(Given material Opens)

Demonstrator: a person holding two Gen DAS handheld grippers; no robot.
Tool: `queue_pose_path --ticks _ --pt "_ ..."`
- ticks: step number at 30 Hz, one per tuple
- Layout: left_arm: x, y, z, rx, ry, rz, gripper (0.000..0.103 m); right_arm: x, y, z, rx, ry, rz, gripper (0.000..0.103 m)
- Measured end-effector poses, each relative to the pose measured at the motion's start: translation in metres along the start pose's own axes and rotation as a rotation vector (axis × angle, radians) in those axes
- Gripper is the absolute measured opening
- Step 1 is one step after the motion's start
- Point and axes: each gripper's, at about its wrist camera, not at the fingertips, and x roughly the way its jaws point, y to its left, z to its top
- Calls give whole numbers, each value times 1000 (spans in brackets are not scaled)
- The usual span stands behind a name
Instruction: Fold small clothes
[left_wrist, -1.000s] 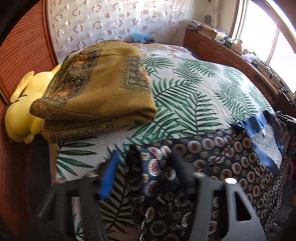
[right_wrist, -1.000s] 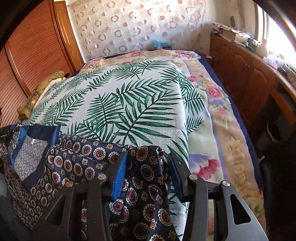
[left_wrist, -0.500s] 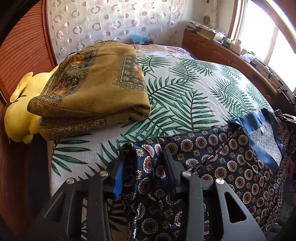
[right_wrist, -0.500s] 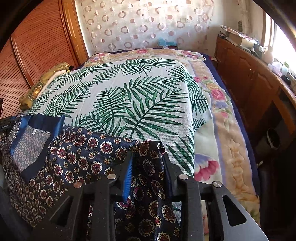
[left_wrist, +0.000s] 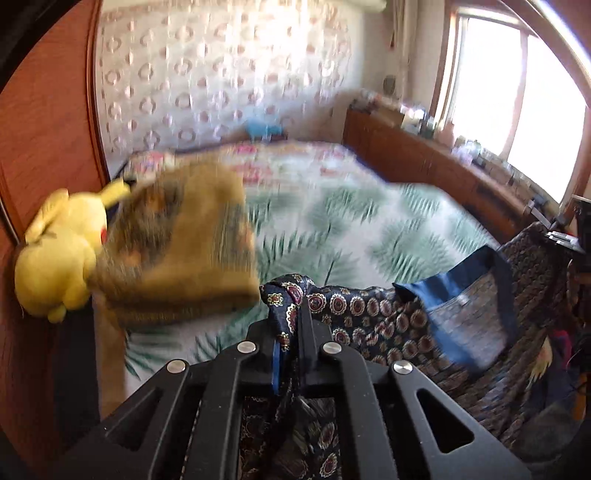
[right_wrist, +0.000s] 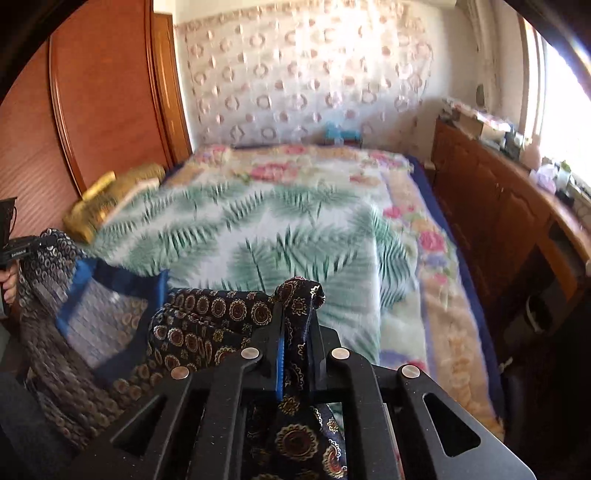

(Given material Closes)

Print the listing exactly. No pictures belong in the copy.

Demonstrator: a person holding two Gen DAS handheld grippers; no robot.
Tool: `queue_pose_path --ticks _ --pt "_ ..."`
- ticks: step number at 30 Hz, one per tuple
- Layout: left_arm: x, y, z, rx, ry, rz, gripper (0.000..0.103 m); right_arm: x, y, z, rx, ry, rz, gripper (0.000..0.103 m)
- Measured end-effector poses, each relative to the pose measured at the motion's start: translation in metres along the start pose's own axes and rotation as a rotation vector (axis × angle, radians) in those axes
- Gripper is the absolute measured opening
- Step 1 is one step after the motion's start
- Point and axes: each gripper's, at about its wrist camera, not at the fingertips, and x roughly the way its jaws point, y to its left, z to its top
- Calls give whole numbers, each value times 1000 (spans in brackets are not scaled)
- The usual span stands behind a name
Instruction: Fold small clothes
[left_wrist, -1.000s] 
[right_wrist, -1.000s] 
[left_wrist, -0.500s] 
[right_wrist, -0.500s] 
[left_wrist, +0.000s] 
[right_wrist, +0.000s] 

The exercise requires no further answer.